■ Work required
The answer is a stretch of the material below, returned exactly: the line containing "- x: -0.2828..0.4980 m", the line containing "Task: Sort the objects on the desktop", and all lines between.

|---|

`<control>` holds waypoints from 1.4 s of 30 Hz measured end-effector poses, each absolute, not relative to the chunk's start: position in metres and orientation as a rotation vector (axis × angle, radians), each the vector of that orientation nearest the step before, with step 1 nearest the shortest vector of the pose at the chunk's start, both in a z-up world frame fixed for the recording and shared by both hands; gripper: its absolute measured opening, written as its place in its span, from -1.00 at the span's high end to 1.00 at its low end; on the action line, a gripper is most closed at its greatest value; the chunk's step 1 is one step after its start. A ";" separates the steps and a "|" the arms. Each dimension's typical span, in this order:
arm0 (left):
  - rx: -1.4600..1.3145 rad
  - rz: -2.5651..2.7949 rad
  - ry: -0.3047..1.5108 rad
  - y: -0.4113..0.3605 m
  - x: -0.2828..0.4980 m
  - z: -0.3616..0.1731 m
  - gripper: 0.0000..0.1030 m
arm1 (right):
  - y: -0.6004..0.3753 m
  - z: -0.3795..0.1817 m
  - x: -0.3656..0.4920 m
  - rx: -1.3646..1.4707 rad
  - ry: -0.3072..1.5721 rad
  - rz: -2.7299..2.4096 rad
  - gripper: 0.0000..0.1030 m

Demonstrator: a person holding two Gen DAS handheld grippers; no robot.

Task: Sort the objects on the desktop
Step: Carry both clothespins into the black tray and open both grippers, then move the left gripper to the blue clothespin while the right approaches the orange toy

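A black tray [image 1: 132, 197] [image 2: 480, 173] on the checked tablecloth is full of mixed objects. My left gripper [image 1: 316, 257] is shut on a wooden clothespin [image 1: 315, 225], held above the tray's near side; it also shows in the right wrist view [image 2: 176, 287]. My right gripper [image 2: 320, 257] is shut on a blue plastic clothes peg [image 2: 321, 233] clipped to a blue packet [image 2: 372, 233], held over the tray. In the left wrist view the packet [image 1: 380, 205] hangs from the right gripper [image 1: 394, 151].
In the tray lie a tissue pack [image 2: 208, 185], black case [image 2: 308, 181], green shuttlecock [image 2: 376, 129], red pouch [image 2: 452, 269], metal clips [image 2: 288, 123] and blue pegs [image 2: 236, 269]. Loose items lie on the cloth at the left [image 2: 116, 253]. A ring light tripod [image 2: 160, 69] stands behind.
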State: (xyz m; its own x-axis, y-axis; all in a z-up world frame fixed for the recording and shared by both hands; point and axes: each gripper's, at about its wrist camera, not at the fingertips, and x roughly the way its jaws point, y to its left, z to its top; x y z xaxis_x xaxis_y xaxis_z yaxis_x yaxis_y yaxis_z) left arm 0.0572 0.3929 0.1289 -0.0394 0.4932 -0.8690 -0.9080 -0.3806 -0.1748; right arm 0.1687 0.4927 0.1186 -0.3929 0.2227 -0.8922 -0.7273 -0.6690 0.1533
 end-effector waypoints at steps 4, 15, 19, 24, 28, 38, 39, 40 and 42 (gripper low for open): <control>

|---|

■ Answer for this exercise
  - x: -0.2828..0.4980 m
  - z: -0.3616..0.1731 m
  - gripper: 0.0000..0.1030 m
arm1 (right):
  - y: -0.6004..0.3753 m
  - z: -0.3795..0.1817 m
  - x: -0.3656..0.4920 m
  - rx: -1.3646..1.4707 rad
  - ry: -0.3072..1.5721 rad
  - rz: -2.7299..2.4096 rad
  - gripper: 0.0000..0.1030 m

Demonstrator: a person holding two Gen DAS handheld grippers; no robot.

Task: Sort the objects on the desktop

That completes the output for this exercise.